A Philadelphia company that sells software used in hundreds of clinical trials, including efforts to develop tests, treatments and a vaccine for the coronavirus, has been hit by a ransomware attack that has slowed some of these trials in the past two weeks.
The attack on eResearchTechnology Inc., which has not been reported previously, began two weeks ago when employees discovered they had been blocked from their data by ransomware, an attack that holds victims̵
Among those affected were IQVIA, the contract research organization that helps run AstraZeneca’s COVID vaccine trial, and Bristol Myers Squibb, the drug manufacturer that leads a consortium of companies to develop a rapid test for the virus. .
ERT did not say how many clinical trials were affected, but its software is used in drug trials in Europe, Asia and North America. It was used in three-quarters of the trials that led to the drug’s approval by the Food and Drug Administration last year, according to its website.
On Friday, ERT’s vice president of marketing Drew Bustos confirmed that his systems had been seized by ransomware on September 20. As a precaution, Bustos said the company took its systems offline that day, called outside cybersecurity experts, and notified the Federal Bureau of Investigation.
“Nobody feels good about these experiences, but this has been contained,” Bustos said. He added that ERT was starting to bring its systems back online on Friday and planned to bring the remaining systems online in the coming days.
Bustos said it was still too early to tell who was behind the attack. He refused to say whether the company paid its extortionists.
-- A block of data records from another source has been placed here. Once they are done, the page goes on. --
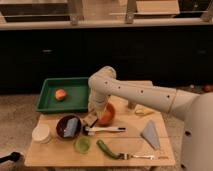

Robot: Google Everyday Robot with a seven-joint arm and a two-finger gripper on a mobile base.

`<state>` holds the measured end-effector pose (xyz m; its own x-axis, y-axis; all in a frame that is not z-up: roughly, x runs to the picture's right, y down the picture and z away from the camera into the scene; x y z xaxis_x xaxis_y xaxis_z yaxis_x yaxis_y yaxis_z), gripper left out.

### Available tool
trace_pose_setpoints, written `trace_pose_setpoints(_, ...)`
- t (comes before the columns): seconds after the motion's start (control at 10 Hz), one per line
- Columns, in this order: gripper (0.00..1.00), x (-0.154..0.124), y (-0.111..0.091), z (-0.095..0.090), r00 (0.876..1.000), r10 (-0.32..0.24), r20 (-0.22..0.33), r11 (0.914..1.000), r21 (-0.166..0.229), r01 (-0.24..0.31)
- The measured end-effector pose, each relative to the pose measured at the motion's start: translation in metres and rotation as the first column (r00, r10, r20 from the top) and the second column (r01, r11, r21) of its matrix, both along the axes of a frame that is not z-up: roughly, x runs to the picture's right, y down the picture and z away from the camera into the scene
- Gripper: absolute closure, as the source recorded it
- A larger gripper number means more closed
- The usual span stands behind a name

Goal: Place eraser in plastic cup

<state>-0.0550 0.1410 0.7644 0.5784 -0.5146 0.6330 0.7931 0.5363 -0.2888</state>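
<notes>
— Where do we see the eraser (90,121)?

— We make it out as a small tan block just at the pincer (91,119), low over the desk (50,155), between the dark bowl (68,127) and the orange-red bowl (106,115). Whether the pincer is clenched on it or released we cannot tell.

— And the plastic cup (82,144)?

— It stands near the front of the desk, just below the eraser and a little to the left, pale green; we cannot tell what, if anything, is in it.

— What about the other containers?

— The dark bowl holds a pale bluish piece. The green tray (50,102) at the back left carries one orange fruit (61,94). A white round lidded container (41,133) sits at the left edge.

— And around them?

— A black-handled brush (105,130) lies beside the orange-red bowl, a green pepper (108,149) and a fork (142,156) lie near the front, a grey cloth (151,134) to the right, and a yellow banana (144,111) behind it.

— How is the arm (135,95) posed?

— We see it reach in from the right, bend at a rounded elbow over the tray's corner, then drop steeply to the desk.
</notes>
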Motion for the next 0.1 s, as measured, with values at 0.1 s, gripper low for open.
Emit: trace_pose_setpoints(0.1, 0.97, -0.0066, 0.0056, -0.0062, 0.999, -0.043, 0.024, 0.9991, -0.006, 0.043)
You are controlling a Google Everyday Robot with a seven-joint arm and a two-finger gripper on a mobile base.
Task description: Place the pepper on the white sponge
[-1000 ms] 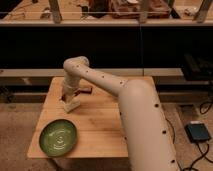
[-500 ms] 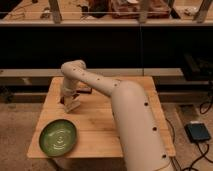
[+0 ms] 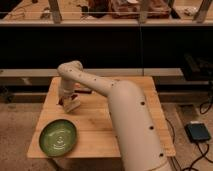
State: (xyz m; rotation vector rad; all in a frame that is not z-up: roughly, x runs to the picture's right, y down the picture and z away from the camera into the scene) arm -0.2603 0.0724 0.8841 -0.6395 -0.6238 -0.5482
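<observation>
My gripper (image 3: 65, 98) hangs down from the arm's wrist over the left part of the wooden table (image 3: 130, 95). The white sponge (image 3: 73, 105), a pale flat block, lies right under and just right of the gripper, touching or nearly touching it. The pepper does not show; the gripper and wrist hide whatever is between them and the sponge. A dark brown-red block (image 3: 83, 91) lies on the table just behind the sponge, to the right of the wrist.
A green round plate (image 3: 58, 137) sits at the table's front left corner. My white arm (image 3: 127, 117) crosses the table's middle and right. A dark shelf wall stands behind the table. A grey foot pedal (image 3: 198, 132) with cables lies on the floor at right.
The arm has swung a little to the left and the gripper has come down closer to the white sponge. The plate and the dark block have not moved.
</observation>
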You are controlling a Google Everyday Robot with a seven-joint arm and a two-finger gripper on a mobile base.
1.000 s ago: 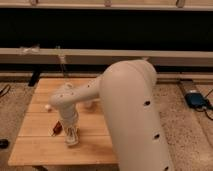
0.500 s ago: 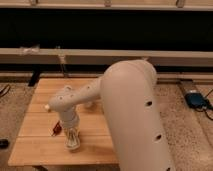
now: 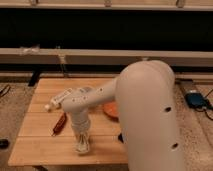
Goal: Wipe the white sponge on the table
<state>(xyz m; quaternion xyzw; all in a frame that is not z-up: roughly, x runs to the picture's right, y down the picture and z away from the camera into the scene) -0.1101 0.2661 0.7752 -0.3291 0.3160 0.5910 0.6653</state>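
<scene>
Sponge point(image 3: 83, 148), a small whitish block, lies low and left of centre on the table point(image 3: 35, 145), near its front edge, directly under the gripper point(image 3: 82, 142). Whether the gripper clamps it cannot be told. The pale arm point(image 3: 145, 115) reaches in from the right, its wrist pointing straight down.

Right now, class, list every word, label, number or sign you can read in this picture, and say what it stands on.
None can be read.
White tube on the table: any print is too blurred to read.
Blue box on the floor: no legible marking.
Robot arm and its pincer, down at the table's front edge: no visible lettering.
</scene>
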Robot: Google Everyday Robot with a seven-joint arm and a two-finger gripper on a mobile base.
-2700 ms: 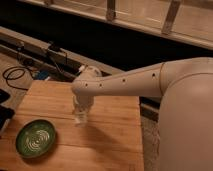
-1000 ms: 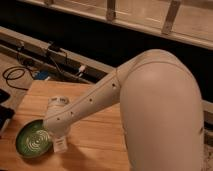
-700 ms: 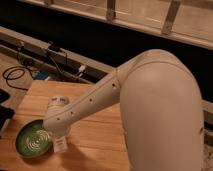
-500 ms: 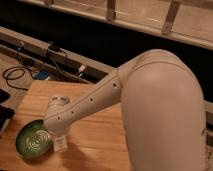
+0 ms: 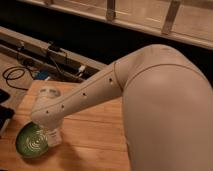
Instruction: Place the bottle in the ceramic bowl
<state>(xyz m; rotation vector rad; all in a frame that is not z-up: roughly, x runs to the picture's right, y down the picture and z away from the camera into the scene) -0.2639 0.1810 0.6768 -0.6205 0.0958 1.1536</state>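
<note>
The green ceramic bowl with pale spiral rings sits at the front left corner of the wooden table. My white arm reaches down from the right. Its gripper hangs under the wrist at the bowl's right rim. The gripper is shut on the small whitish bottle, which stays upright just over the rim. The wrist hides the bottle's top and the fingers.
Black cables and a dark rail run behind the table's far edge. A dark object sits at the left edge. My bulky arm shell covers the right side of the view.
Since 2.7 s ago the arm has swung left and down from the table's middle to the bowl's right rim, carrying the bottle. Over the last second it has hardly moved.
</note>
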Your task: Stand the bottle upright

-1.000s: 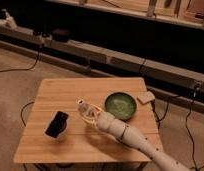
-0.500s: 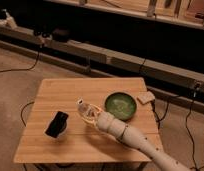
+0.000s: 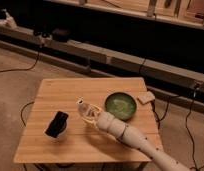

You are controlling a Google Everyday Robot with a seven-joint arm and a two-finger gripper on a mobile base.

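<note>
Camera view: a wooden table (image 3: 55, 145) stands on a carpeted floor, with a dark shelf unit behind it. The robot arm (image 3: 137, 142) enters from the lower right corner and reaches diagonally up and left across the tabletop. The gripper (image 3: 90, 116) is located near the middle of the table, just left of the green bowl (image 3: 120, 105). Its fingers are closed on the bottle (image 3: 84, 109), which sits between them. The bottle is tilted, not upright: its white top points up and to the left, away from the arm. Whether the base of the bottle touches the tabletop cannot be determined. A black object (image 3: 57, 124) lies on the left part of the table, apart from the gripper. A small tan block (image 3: 146, 97) rests at the right edge of the table, just beside the green bowl.
</note>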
The attack on ERT follows another major ransomware attack last weekend against Universal Health Services, a major hospital chain with more than 400 locations, many in the United States.
NBC News first reported on the UHS attack on Monday and said it appears to be “one of the largest medical cyberattacks in US history.”
The incidents also follow more than 1,000 ransomware attacks in US cities, counties and hospitals over the past 18 months. The attacks, once treated as a nuisance, have taken on greater urgency in recent weeks as US officials fear they may interfere, directly or indirectly, with the November elections.
A ransomware attack in Germany resulted in the first known death from a cyber attack in recent weeks, after Russian hackers seized 30 servers at Düsseldorf University Hospital, crashing systems and forcing the hospital to fend off emergency patients . As a result, German authorities said, a life-threatening woman was sent to a hospital 20 miles away in Wuppertal and died from delays in treatment.
One of ERT’s customers, IQVIA, said it was able to limit the problems because it had backed up its data. Bristol Myers Squibb also said the impact of the attack was limited, but other ERT customers have had to shift their clinical trials to pen and paper.
In a statement, IQVIA said the attack had “limited impact on the operations of our clinical trials” and added, “We are not aware of any confidential data or patient information relating to our clinical trial activities that have been removed, compromised or stolen. “
Pfizer and Johnson & Johnson, two companies working on a coronavirus vaccine, said their coronavirus vaccine trials were unaffected.
“ERT is not a technology provider or otherwise involved in Pfizer’s Phase 1/2/3 COVID-19 vaccine clinical trials,” said Amy Rose, a spokesperson for Pfizer.
Companies and research labs at the forefront of the pandemic have been repeated targets for foreign hackers over the past seven months, as countries around the world try to gauge each other’s responses and progress in tackling the virus. In May, the FBI and the Department of Homeland Security warned that Chinese government spies were actively trying to steal US clinical research through cyber theft.
“The healthcare, pharmaceutical and research sectors working on the COVID-19 response should all be aware that they are the primary targets of this activity and take the necessary steps to protect their systems,” the agencies said.
According to security researchers, more than a dozen countries have redeployed military and intelligence hackers to gather what they can on other nations’ responses.
Even countries that previously did not stand out for their cyberprowess, such as South Korea and Vietnam, have been named in recent security reports as countries that are actively engaged in hacking global health organizations in the pandemic.